Lo stesso presidente uscente in un bilancio sulla rivista scientifica
New England Journal of Medicine riconosceva i problemi che lui lasciò
irrisolti: “La mancanza di alternative sufficienti in alcuni Stati; le
tariffe assicurative ancora inaccessibili per certe famiglie; i
medicinali troppo cari”. È un elenco attendibile dei tanti difetti della
sua riforma. Per gli europei abituati ai sistemi sanitari nazionali,
con un minimo di prestazioni pubbliche e universali, il regime americano
è incomprensibile. Obamacare non lo ha né rivoluzionato né
semplificato. Quella degli Stati Uniti rimane una sanità prevalentemente
privata, dalle assicurazioni agli ospedali. Fanno eccezione due
sistemi: Medicare fornisce assistenza a carico dello Stato a 50 milioni
di anziani sopra i 65 anni di età (ma usando assicurazioni private come
erogatrici di prestazioni); Medicaid dà cure mediche pubbliche ai
cittadini più poveri.
Cosa cambiò la riforma di Obama? Avere
un’assicurazione divenne obbligatorio. Questo ha creato un onere per le
piccole imprese che non includevano la polizza sanitaria nel pacchetto
retributivo; oppure per i singoli cittadini che siano lavoratori
autonomi, liberi professionisti, freelance, precari. Questi ultimi
ricevono sussidi pubblici se il loro reddito è basso. Obamacare vietò
alle assicurazioni una consuetudine diffusa quanto odiosa: il rifiuto di
vendere polizze a chi era già stato ammalato.

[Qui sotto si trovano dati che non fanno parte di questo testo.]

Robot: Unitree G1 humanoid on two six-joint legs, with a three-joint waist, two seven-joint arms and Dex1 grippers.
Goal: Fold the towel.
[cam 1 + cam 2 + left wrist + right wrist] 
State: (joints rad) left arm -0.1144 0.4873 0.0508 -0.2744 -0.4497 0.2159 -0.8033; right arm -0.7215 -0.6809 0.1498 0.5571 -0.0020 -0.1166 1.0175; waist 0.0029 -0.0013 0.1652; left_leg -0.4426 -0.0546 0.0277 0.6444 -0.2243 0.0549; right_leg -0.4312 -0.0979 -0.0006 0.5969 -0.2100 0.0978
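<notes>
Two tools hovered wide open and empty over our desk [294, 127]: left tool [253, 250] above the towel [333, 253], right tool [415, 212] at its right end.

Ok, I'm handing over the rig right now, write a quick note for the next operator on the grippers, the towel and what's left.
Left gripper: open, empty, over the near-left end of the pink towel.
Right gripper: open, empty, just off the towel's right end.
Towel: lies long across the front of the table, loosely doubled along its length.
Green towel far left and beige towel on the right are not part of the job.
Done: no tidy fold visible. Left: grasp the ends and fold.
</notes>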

Infine si è allungata a
26 anni l’età fino alla quale si possono tenere i figli a carico della
polizza familiare.
I miglioramenti sono reali, anche se i costi
sono in parte scaricati sui cittadini o sulle imprese. Non è cambiato il
difetto più grave: i costi fuori controllo. Il vizio d’origine non
venne affrontato con l’istituzione del Medicare nel 1966 sotto la
presidenza di Lyndon Johnson. Già allora la lobby di Big Pharma era così
potente che lo Stato si privò del suo potere maggiore: contrattare i
costi dei medicinali con le case farmaceutiche. Lo stesso difetto è
rimasto con Obamacare. Non c’è nella legge un’arma contro i
comportamenti predatori dell’industria farmaceutica, al punto che gli
stessi medicinali made in Usa talvolta costano meno in Europa. Le
autorità pubbliche degli Stati Uniti non hanno potere su nessuno degli
altri attori privati: né le assicurazioni, né la classe medica né gli
ospedali privati. Il sistema si avvita in un’iperinflazione, le tariffe
assicurative 2016 in media sono salite del 25 per cento. Gli Stati Uniti
in percentuale sul Pil spendono quasi il doppio dei Paesi europei e del
Giappone, eppure gli indicatori di salute della popolazione sono
peggiori. Unici a non accorgersene sono i dipendenti delle grandi
aziende, che hanno buone polizze in busta paga: le pagano senza saperlo,
con un prelievo dal salario lordo. La battaglia dei repubblicani per
smantellare Obamacare è a metà strada, la contro-riforma è stata votata
alla Camera ma non ancora al Senato.
Il Trump-care peggiora tutto,
offre ancora più discrezionalità alle compagnie assicurative, toglie il
“minimo garantito” delle prestazioni nelle polizze, abolisce quasi
tutti i sussidi alle famiglie meno abbienti. Promette un ritorno a una
giungla ancora più feroce. Nel Paese più ricco del mondo, oggi si muore
più giovani di vent’anni fa, diversi indici della salute sono in
regresso, le cure mediche sono un privilegio costoso. Eppure quegli
operai bianchi che si sentono come degli “estranei in casa propria”,
identificano ogni forma di Welfare pubblico con un trasferimento di
risorse agli immigrati. Lo Stato, per loro, aiuta tutte le minoranze
fuorché la middle class bianca che scivola verso la povertà.